WHAT YOU ARE ASKED TO DO: Set down the first line below and each line after it, ending with the one that holds "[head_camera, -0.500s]". Pictures do not belong in the copy.

- Opening Delimiter -

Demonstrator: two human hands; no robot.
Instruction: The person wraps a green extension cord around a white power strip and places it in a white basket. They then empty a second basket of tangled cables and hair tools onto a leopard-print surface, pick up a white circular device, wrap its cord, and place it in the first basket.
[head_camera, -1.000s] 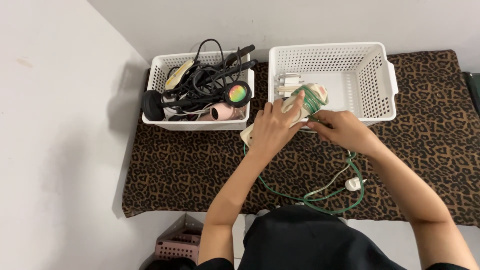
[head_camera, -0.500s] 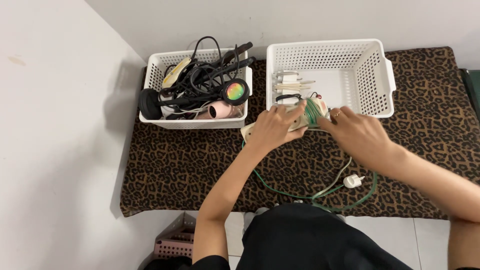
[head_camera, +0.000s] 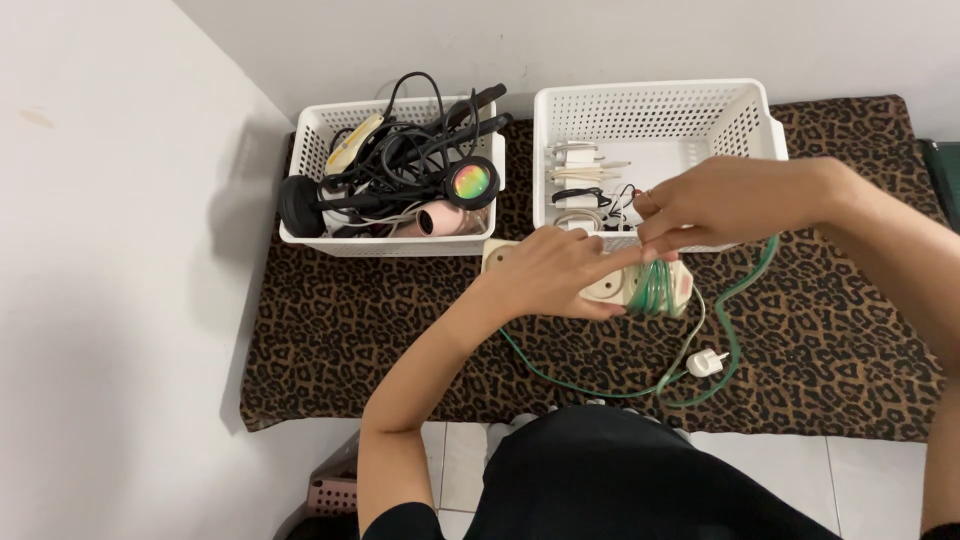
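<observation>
The left hand (head_camera: 550, 275) grips a cream power strip (head_camera: 610, 285) and holds it level above the leopard-print cloth (head_camera: 380, 340), just in front of the two white baskets. Its fingers are wrapped over the top of the strip and closed on it, the index finger stretched along the strip toward its right end. That end carries several turns of green cord (head_camera: 655, 290) wound around it, just past the left fingertips.

The right hand (head_camera: 720, 200) is raised above and a little behind the strip's wound end, over the front wall of the right basket (head_camera: 760, 130). Its fingers are pinched together on the green cord, which runs from the hand down the right side in a long curve, sweeps across the cloth near the person's body and comes back up to the strip. A thin pale cable lies alongside this loop and ends in a white plug (head_camera: 706, 362) resting on the cloth, well apart from both hands.

The right basket holds a few small white chargers and thin black leads along its left side. The left basket (head_camera: 320, 130) is heaped with black cables, a hair tool, a round device with a rainbow-coloured face (head_camera: 472, 182) and a pink dryer (head_camera: 440, 220)
</observation>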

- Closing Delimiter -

ANSWER TO THIS EXERCISE:
Demonstrator: two human hands; no robot.
Instruction: The person wraps a green extension cord around a white power strip and places it in a white basket. They then empty a second basket of tangled cables and hair tools onto a leopard-print surface, pick up a white circular device, wrap its cord, and place it in the first basket.
[head_camera, -1.000s] 
[head_camera, -0.500s] 

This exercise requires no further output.